A report on Monday, November 9, indicated that Shah made the move through his company, Cologne Investments, after seeking the approval of the registrar of the Court of Appeal.

The billionaire took the step in October 2020, which leaves his property exposed for auction by a bank seeking to recover billions it loaned Nakumatt Supermarket Chain.

Shah’s change of heart comes barely months after the court allowed the bank to auction his property to recoup the investments in the tussle estimated to be over Ksh4.5 billion and involving numerous banks.

Kenyans shop at a local Nairobi supermarket.
Kenyans shop at a local Nairobi supermarket.

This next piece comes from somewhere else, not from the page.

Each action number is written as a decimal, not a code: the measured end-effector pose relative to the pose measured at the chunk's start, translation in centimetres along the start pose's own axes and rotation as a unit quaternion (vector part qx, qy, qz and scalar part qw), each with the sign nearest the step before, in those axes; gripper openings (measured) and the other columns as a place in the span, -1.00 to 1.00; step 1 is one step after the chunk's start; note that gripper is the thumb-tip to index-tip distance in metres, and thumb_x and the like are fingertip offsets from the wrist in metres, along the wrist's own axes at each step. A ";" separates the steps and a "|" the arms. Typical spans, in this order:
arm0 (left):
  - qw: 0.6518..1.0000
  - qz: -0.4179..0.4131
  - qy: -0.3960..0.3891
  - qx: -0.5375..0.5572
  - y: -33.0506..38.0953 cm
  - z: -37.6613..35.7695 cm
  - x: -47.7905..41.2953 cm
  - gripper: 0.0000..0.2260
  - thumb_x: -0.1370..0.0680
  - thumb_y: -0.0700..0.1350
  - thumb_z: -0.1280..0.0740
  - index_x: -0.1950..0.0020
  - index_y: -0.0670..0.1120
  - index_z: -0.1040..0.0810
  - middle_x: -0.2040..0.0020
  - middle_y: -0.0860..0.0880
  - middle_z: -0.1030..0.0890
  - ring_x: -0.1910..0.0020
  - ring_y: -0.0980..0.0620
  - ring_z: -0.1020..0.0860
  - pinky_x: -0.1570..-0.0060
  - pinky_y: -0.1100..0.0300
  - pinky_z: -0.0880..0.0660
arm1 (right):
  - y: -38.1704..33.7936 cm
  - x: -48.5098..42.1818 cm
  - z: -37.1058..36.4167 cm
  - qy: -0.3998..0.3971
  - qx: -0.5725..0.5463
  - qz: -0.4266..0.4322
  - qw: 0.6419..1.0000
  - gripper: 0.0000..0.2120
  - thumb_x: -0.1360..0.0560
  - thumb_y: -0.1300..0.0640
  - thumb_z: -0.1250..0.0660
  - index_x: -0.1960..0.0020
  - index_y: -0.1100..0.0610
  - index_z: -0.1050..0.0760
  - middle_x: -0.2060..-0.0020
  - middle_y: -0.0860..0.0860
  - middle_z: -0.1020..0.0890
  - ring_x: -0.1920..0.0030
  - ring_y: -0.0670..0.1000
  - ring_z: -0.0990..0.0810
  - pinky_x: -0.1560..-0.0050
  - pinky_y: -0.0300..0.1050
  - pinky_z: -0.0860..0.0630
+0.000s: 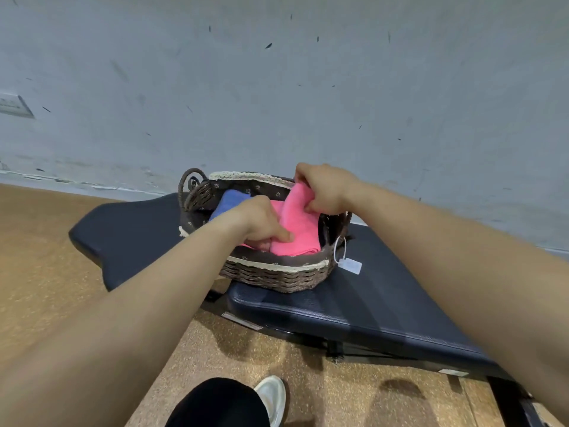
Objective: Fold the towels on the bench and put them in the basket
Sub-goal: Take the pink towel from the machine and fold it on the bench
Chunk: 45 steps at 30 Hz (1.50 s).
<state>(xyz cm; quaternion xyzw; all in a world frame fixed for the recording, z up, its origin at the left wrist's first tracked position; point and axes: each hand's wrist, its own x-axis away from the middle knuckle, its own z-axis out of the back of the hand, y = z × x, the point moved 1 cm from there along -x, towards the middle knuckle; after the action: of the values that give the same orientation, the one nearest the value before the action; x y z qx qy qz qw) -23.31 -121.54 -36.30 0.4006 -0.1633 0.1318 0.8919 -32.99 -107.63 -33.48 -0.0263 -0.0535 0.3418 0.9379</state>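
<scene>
Cork floor [61,241] low in frame, then bench [369,306] w/ basket [277,277] mid-frame. Left hand [261,221] pinches pink towel [295,229] at near edge inside it, right hand [326,189] grips far end; blue towel [229,203] to its left. Risk: uneven let-go, fold springs open.

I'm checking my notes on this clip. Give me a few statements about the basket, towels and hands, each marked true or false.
1. The basket stands on the bench. True.
2. Both the left hand and the right hand grip the pink towel. True.
3. The blue towel lies on the floor. False: it lies in the basket.
4. A red tag hangs from the basket. False: the tag is white.
</scene>
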 end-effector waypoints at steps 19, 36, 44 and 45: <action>0.995 -0.033 -0.031 -0.089 0.1 -0.7 -0.6 -0.79 -0.50 -0.14 -0.48 0.10 -0.30 -0.64 0.47 -0.06 -0.59 0.30 -0.09 -0.58 0.30 0.22 -0.52 | -1.1 0.4 0.6 -0.088 0.086 -0.003 0.992 -0.61 -0.44 0.11 -0.50 -0.16 -0.06 -0.40 0.06 -0.08 -0.48 0.02 0.03 -0.43 -0.05 -0.05 -0.30; 0.920 -0.152 0.000 -0.361 -3.6 1.7 -3.6 -0.23 -0.30 0.09 -0.61 -0.44 0.01 -0.40 -0.38 0.03 -0.50 -0.30 -0.02 -0.49 -0.27 0.05 -0.44 | -3.2 -0.3 -3.5 0.088 0.267 0.050 0.958 -0.67 -0.57 0.20 -0.18 -0.33 0.09 -0.40 -0.23 0.10 -0.51 -0.27 0.16 -0.43 -0.19 0.03 -0.32; 0.927 -0.106 -0.030 -0.358 -2.7 3.9 -4.4 -0.08 -0.26 0.07 -0.64 -0.53 0.19 -0.26 -0.48 0.03 -0.40 -0.40 -0.12 -0.41 -0.36 -0.02 -0.36 | -2.9 -0.1 -1.8 -0.158 0.232 0.021 0.960 -0.35 -0.24 -0.58 -0.31 -0.01 -0.06 -0.58 0.26 -0.14 -0.47 -0.09 0.04 -0.38 -0.20 0.13 -0.18; 0.924 -0.099 -0.040 -0.367 -2.7 3.8 -4.5 -0.08 -0.28 0.08 -0.63 -0.54 0.18 -0.24 -0.49 0.03 -0.40 -0.40 -0.12 -0.41 -0.36 0.01 -0.35 | -2.9 -0.2 -2.0 -0.175 0.242 0.017 0.954 -0.31 -0.20 -0.60 -0.32 -0.02 -0.07 -0.56 0.26 -0.14 -0.46 -0.09 0.04 -0.35 -0.24 0.15 -0.17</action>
<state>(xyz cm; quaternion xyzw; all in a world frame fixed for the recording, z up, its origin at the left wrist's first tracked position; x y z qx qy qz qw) -27.18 -126.62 -37.50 0.0638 -0.1954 -0.0421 0.9777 -31.04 -110.03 -35.21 0.2605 -0.1319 0.3595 0.8863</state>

“In those circumstances, and the respondents not having written to object to the request, we allow the informal application and order that the application be and is hereby marked as withdrawn with costs to the respondents,” ruled the judges.

Court documents also showed that the billionaire had used the company as collateral while securing the loan.

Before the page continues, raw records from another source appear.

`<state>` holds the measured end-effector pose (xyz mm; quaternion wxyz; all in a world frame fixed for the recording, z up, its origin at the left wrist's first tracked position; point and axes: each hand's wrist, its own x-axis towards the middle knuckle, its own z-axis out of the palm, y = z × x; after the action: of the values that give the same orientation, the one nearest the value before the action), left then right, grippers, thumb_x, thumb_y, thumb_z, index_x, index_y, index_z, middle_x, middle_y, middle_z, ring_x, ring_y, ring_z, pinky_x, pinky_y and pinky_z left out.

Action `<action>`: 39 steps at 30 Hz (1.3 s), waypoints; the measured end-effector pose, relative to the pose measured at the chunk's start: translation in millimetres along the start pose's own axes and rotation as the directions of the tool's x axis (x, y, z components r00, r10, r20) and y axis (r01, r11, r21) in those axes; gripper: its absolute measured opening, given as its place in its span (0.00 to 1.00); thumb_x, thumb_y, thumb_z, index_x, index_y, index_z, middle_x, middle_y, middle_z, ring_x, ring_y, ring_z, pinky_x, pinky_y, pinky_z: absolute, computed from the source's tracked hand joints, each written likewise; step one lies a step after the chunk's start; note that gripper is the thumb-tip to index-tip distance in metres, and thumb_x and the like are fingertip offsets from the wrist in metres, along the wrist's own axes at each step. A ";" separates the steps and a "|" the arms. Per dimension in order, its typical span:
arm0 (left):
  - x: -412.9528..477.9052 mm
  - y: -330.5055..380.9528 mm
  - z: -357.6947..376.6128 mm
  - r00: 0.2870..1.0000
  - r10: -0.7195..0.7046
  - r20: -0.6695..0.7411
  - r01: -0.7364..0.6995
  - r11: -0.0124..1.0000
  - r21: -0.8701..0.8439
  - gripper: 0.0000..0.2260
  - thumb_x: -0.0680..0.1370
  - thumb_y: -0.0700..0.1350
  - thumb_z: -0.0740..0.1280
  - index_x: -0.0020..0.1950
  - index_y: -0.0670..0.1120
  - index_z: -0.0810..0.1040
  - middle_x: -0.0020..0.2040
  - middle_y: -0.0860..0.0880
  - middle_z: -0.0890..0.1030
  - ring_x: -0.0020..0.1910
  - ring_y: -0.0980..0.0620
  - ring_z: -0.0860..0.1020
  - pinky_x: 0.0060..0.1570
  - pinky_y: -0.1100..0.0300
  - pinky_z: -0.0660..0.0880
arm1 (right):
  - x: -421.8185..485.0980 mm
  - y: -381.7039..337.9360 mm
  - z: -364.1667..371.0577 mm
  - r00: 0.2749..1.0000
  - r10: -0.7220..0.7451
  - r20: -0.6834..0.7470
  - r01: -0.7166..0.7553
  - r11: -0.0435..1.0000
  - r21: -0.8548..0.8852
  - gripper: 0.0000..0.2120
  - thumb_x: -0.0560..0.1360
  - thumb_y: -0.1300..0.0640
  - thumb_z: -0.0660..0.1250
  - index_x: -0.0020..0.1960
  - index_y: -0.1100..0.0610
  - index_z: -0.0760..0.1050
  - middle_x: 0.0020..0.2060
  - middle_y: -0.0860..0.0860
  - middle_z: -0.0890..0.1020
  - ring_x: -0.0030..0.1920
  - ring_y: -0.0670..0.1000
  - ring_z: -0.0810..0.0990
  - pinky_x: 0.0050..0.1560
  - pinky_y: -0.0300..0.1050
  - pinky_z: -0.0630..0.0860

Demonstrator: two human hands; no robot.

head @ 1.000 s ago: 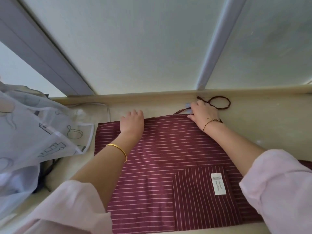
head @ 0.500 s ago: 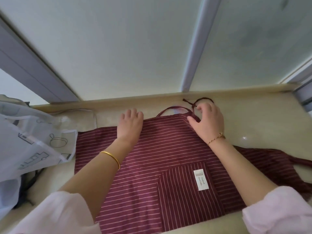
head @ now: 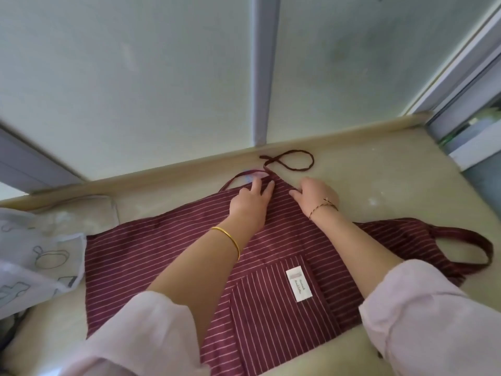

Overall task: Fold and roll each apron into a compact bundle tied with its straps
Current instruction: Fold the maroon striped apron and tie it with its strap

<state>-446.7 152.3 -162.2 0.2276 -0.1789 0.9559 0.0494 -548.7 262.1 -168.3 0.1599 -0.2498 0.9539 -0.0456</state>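
**Apron flat, both hands at far edge: watch the straps**

- Frosted window panels [head: 135, 77] run along the back. A beige smooth counter [head: 406, 185] sits below them.
- The maroon cotton apron with thin pale stripes [head: 151, 256] lies spread flat on the counter, pocket side up. It isn't folded or rolled yet, so we judge this an early step.
- A pale translucent fabric with line-drawn prints [head: 35, 256] sits just beside the apron's left edge. We can't tell if it overlaps.
- Our left hand [head: 250, 202] is palm down on the apron's far edge. Fingers are straight and pressing, and it grips nothing.
- Our right hand [head: 315, 195] is just beside it, also palm down. Fingers are loosely extended on the cloth and we see nothing pinched. The thumb is hidden.
- The wide maroon fabric loop [head: 461, 248] trails off the apron's right end.
- The thin dark braided cord strap [head: 287, 161] lies looped on bare counter past the far edge, near both hands.
- A small white sewn label [head: 298, 284] sits on the pocket.

Risks from here:
- The cord could get folded inside. It's loose and right at the fold line, and then we'd have nothing to tie with.
- The wide loop could bunch up and make the roll lopsided.
- The cloth could slide on the smooth counter, since flat palms alone give little hold. That would skew the fold.
- The pale fabric could get caught in the left side of the fold.
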 end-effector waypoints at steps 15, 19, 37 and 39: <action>-64.7 103.4 -2.6 0.882 0.457 0.116 -0.449 0.889 -0.093 0.14 0.77 0.57 0.63 0.46 0.46 0.72 0.41 0.50 0.76 0.41 0.49 0.77 0.37 0.55 0.75 | -118.5 98.7 -14.5 0.985 0.153 0.073 -0.146 0.984 -0.100 0.26 0.72 0.38 0.65 0.65 0.52 0.68 0.62 0.53 0.72 0.63 0.56 0.71 0.59 0.54 0.70; -93.5 132.5 25.7 0.791 0.513 0.334 -0.594 0.776 0.213 0.23 0.73 0.65 0.65 0.51 0.45 0.75 0.39 0.51 0.78 0.36 0.52 0.76 0.33 0.58 0.74 | -123.0 110.2 -0.8 0.993 0.094 0.070 -0.085 0.989 -0.121 0.22 0.75 0.51 0.65 0.67 0.52 0.65 0.63 0.55 0.69 0.62 0.57 0.70 0.57 0.53 0.73; -81.3 203.3 4.3 0.735 0.168 0.657 0.275 0.811 -0.516 0.31 0.74 0.66 0.63 0.59 0.39 0.75 0.48 0.45 0.81 0.45 0.49 0.81 0.45 0.56 0.81 | -117.6 212.7 -45.9 0.982 0.007 -0.189 0.045 0.963 0.266 0.09 0.77 0.62 0.60 0.53 0.53 0.76 0.54 0.52 0.77 0.46 0.52 0.78 0.46 0.47 0.75; -78.0 219.2 9.0 0.803 0.117 0.584 0.288 0.781 -0.553 0.27 0.75 0.62 0.65 0.56 0.38 0.75 0.42 0.46 0.80 0.40 0.50 0.80 0.42 0.59 0.80 | -115.9 236.5 -49.7 0.990 0.099 -0.101 -0.078 0.977 0.198 0.07 0.76 0.62 0.59 0.49 0.51 0.72 0.53 0.53 0.76 0.43 0.55 0.78 0.48 0.51 0.76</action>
<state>-457.8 383.0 -132.1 0.4431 -0.2645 0.7567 0.4013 -578.7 525.4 -128.2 0.1322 -0.1875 0.9625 -0.1448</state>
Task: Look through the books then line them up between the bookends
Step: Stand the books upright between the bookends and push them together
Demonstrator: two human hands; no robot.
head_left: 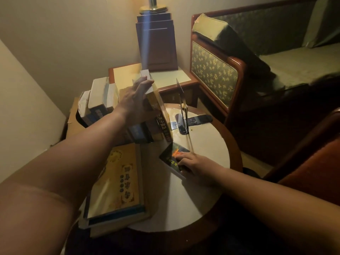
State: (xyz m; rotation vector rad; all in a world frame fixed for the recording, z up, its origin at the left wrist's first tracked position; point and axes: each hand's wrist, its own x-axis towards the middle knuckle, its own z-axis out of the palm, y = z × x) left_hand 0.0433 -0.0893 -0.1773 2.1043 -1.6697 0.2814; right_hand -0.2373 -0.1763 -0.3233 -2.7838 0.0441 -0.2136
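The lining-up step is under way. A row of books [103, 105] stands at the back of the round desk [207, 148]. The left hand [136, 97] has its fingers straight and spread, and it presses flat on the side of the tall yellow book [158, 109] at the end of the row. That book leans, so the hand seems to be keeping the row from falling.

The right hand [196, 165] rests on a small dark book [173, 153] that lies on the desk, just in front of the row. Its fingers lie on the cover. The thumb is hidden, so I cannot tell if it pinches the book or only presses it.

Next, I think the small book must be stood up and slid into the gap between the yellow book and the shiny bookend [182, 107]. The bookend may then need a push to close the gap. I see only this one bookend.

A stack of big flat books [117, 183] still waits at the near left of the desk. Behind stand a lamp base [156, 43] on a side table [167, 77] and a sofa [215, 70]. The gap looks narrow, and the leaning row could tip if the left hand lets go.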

Nakumatt closed its doors in January 2020 with debts topping Ksh30 billion, Ksh18 billion of which were owed to suppliers with commercial institutions and banks demanding the rest.

The supermarket chain is said to have obtained the loans between 2013 and 2015 after it fell into financial woes.

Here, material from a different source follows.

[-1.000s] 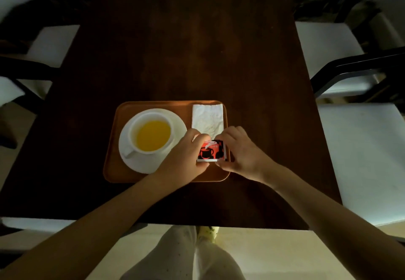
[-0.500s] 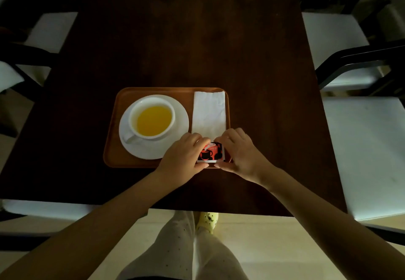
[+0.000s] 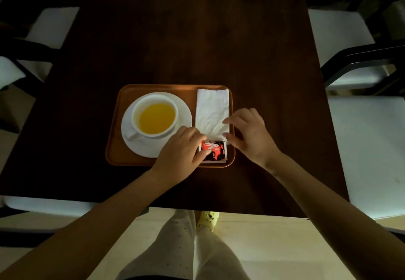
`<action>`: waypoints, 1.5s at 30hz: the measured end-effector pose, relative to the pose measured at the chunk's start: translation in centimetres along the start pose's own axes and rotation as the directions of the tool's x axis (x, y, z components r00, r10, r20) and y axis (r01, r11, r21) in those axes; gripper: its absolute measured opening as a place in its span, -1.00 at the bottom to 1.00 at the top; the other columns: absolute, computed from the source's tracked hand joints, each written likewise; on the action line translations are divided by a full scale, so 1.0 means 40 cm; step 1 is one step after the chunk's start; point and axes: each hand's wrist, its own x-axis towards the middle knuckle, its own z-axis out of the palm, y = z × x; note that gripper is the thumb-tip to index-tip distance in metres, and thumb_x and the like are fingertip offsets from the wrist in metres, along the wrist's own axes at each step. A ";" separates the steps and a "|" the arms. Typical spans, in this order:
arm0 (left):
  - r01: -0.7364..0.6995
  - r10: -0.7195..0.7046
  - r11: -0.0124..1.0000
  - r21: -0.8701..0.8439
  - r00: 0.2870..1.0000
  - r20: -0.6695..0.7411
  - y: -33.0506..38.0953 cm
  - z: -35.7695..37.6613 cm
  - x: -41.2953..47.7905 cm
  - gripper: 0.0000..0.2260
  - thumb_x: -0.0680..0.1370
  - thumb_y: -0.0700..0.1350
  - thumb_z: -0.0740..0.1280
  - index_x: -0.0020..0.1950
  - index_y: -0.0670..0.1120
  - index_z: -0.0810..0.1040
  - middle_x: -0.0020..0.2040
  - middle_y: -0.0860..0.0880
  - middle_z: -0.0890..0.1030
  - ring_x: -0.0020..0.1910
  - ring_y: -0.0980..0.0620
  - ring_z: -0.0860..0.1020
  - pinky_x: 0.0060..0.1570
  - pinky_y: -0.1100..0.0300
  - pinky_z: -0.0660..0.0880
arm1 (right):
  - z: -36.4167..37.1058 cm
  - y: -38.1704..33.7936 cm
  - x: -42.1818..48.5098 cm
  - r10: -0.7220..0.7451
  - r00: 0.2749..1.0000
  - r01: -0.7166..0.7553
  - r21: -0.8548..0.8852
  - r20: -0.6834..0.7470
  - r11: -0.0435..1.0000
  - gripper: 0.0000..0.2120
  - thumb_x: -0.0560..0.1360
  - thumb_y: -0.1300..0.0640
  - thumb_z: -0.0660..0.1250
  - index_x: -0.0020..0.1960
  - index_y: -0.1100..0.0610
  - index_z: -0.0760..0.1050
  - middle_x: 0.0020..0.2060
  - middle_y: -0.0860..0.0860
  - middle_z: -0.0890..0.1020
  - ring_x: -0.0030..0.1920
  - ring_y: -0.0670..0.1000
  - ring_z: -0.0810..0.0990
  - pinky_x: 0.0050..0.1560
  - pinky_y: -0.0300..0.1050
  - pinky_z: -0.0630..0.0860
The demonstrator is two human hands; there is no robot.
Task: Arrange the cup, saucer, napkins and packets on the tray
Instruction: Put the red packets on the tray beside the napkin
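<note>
An orange-brown tray (image 3: 151,90) lies on the dark table. On its left stands a white cup (image 3: 154,117) of yellow liquid on a white saucer (image 3: 184,117). A folded white napkin (image 3: 211,109) lies along the tray's right side. Below it, in the near right corner, lie red-and-black packets (image 3: 215,151). My left hand (image 3: 182,153) rests its fingertips on the packets' left edge. My right hand (image 3: 249,131) hovers at the tray's right rim, fingers spread, fingertips at the napkin's lower right edge.
The dark wooden table (image 3: 197,38) extends far beyond the tray. White-cushioned chairs stand at the left (image 3: 50,27) and right (image 3: 372,148). My legs and a yellow shoe (image 3: 208,219) show below the table's near edge.
My right hand has come off the packets and moved up and right to the napkin's edge. My left hand stays on the packets.
</note>
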 end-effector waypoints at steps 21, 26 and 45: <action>0.064 -0.066 0.997 -0.036 0.997 -0.051 0.014 0.010 -0.001 -0.70 0.52 -0.03 0.26 0.17 -0.18 0.46 -0.01 -0.14 0.62 0.00 -0.09 0.53 -0.07 0.07 0.49 | 0.039 0.029 0.148 0.016 0.987 0.022 -0.237 0.157 0.971 -0.58 0.50 -0.01 0.27 0.33 0.05 0.35 0.28 0.07 0.44 0.32 0.13 0.28 0.31 0.11 0.18; 0.050 -0.052 0.998 -0.033 0.997 -0.052 0.011 0.019 -0.004 -0.72 0.52 -0.05 0.28 0.15 -0.18 0.47 -0.06 -0.14 0.63 -0.06 -0.08 0.54 -0.13 0.10 0.48 | 0.037 0.021 0.114 -0.112 0.987 0.129 -0.150 0.113 0.980 -0.65 0.43 0.00 0.36 0.19 0.07 0.48 0.15 0.07 0.53 0.19 0.12 0.38 0.17 0.05 0.27; 0.054 -0.056 0.998 -0.023 0.997 -0.058 0.002 0.033 -0.010 -0.73 0.51 -0.04 0.30 0.10 -0.18 0.50 -0.07 -0.14 0.64 -0.09 -0.07 0.56 -0.13 0.09 0.51 | 0.061 0.016 0.058 -0.116 0.993 0.117 -0.024 0.028 0.993 -0.92 0.40 0.15 0.42 -0.14 0.15 0.58 -0.04 0.05 0.61 0.07 0.10 0.45 0.05 -0.14 0.24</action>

The management of the retailer also found itself in the crosshairs of the Directorate of Criminal Investigations (DCI) over the misappropriation of funds.

Shah, through court papers, argued that some of the lenders had only extended loans to the retailer while targeting his properties.

The property owned by Shah include shopping malls, office blocks as well as prime parcels of lands in Nairobi, Nakuru, and Kisumu.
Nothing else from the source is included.